Exercise aim ::
List every line below containing "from".

##### Records supplied

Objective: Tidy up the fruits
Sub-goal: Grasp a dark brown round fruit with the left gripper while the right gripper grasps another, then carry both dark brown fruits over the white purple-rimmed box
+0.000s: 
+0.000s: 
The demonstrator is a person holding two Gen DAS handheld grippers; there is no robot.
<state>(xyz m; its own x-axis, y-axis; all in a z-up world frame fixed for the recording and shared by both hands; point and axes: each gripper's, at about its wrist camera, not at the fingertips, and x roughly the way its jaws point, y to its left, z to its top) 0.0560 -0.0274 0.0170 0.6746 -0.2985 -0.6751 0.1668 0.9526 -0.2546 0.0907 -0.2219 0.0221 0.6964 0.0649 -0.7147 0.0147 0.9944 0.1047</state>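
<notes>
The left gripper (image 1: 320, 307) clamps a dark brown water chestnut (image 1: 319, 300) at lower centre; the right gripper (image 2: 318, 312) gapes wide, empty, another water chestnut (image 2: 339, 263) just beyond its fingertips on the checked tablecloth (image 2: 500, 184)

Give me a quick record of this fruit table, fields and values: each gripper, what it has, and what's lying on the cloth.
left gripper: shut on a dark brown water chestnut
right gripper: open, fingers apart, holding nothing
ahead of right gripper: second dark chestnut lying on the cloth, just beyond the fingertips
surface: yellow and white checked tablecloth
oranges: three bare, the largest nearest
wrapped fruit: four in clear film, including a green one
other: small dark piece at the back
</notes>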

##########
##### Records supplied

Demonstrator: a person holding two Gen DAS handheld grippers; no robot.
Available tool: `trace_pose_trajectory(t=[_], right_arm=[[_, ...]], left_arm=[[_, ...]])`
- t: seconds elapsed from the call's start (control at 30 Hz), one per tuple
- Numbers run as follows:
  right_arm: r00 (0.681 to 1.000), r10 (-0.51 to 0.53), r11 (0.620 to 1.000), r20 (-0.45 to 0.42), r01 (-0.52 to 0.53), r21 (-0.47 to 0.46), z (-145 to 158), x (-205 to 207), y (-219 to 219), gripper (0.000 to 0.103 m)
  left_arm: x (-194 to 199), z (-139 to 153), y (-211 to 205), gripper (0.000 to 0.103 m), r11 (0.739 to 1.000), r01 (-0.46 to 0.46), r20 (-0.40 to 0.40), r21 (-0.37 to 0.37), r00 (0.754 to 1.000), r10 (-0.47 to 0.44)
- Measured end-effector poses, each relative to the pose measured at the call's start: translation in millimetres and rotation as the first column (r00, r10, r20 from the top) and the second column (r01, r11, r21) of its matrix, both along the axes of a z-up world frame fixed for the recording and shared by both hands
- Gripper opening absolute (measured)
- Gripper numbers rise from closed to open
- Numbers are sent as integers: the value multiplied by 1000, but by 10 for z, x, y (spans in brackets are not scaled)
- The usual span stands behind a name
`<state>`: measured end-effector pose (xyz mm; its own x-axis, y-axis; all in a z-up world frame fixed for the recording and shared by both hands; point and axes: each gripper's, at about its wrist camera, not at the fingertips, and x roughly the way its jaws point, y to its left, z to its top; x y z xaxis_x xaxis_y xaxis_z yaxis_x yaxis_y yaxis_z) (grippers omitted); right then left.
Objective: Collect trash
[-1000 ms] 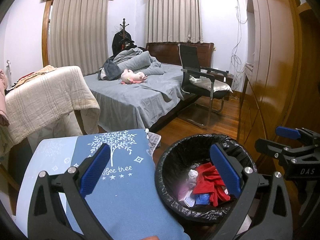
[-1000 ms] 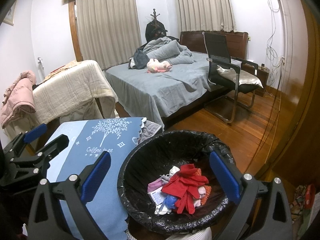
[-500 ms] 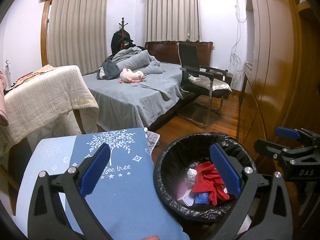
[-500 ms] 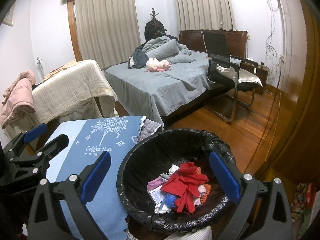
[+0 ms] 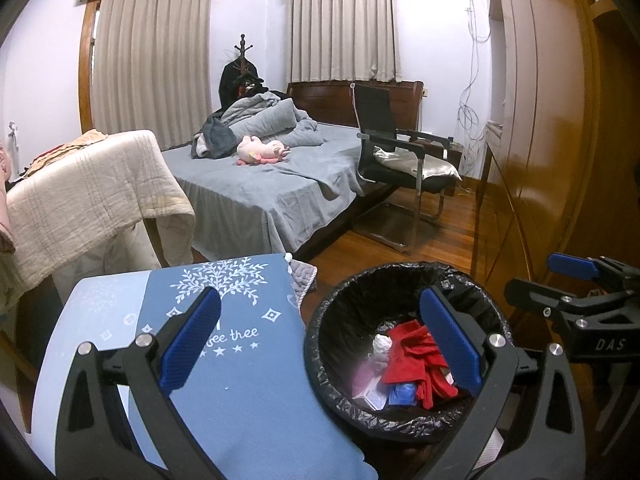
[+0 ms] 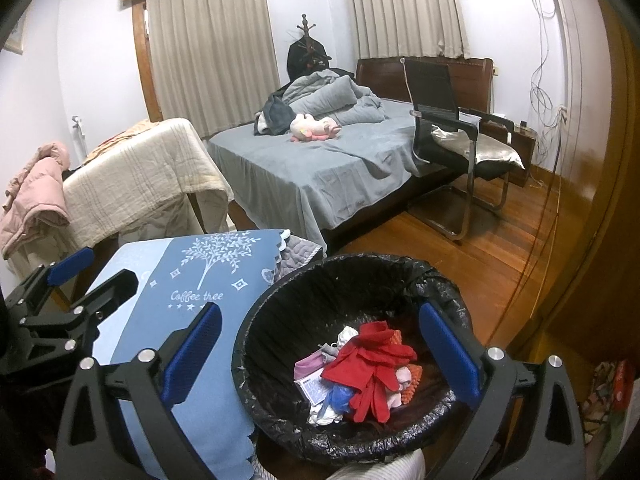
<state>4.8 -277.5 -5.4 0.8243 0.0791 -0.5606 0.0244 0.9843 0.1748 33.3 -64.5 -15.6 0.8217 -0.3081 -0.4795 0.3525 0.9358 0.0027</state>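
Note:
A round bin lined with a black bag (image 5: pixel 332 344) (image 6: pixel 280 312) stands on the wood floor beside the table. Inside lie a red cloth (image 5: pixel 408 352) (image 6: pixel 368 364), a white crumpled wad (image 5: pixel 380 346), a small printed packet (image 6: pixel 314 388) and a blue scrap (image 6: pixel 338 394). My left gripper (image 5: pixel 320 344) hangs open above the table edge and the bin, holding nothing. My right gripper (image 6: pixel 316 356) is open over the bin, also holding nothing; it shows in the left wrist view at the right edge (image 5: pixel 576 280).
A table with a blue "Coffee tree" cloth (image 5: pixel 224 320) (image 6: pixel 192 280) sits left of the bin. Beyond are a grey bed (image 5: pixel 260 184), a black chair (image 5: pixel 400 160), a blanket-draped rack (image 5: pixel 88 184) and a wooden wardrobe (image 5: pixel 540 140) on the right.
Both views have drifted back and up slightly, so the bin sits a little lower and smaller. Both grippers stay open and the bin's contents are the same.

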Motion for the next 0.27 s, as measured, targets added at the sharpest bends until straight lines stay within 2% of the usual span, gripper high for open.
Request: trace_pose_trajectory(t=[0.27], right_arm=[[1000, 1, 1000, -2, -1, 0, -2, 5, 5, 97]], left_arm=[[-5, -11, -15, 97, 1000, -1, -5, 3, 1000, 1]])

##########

Completed task ::
- t: seconds elapsed from the call's start (control at 30 Hz), one per tuple
- Measured end-effector poses, each relative to the pose measured at the call's start: translation in millimetres and rotation as the first column (r00, r10, r20 from the top) and the second column (r01, r11, r21) of its matrix, both along the axes of a z-up world frame fixed for the recording and shared by both hands
- Gripper numbers rise from closed to open

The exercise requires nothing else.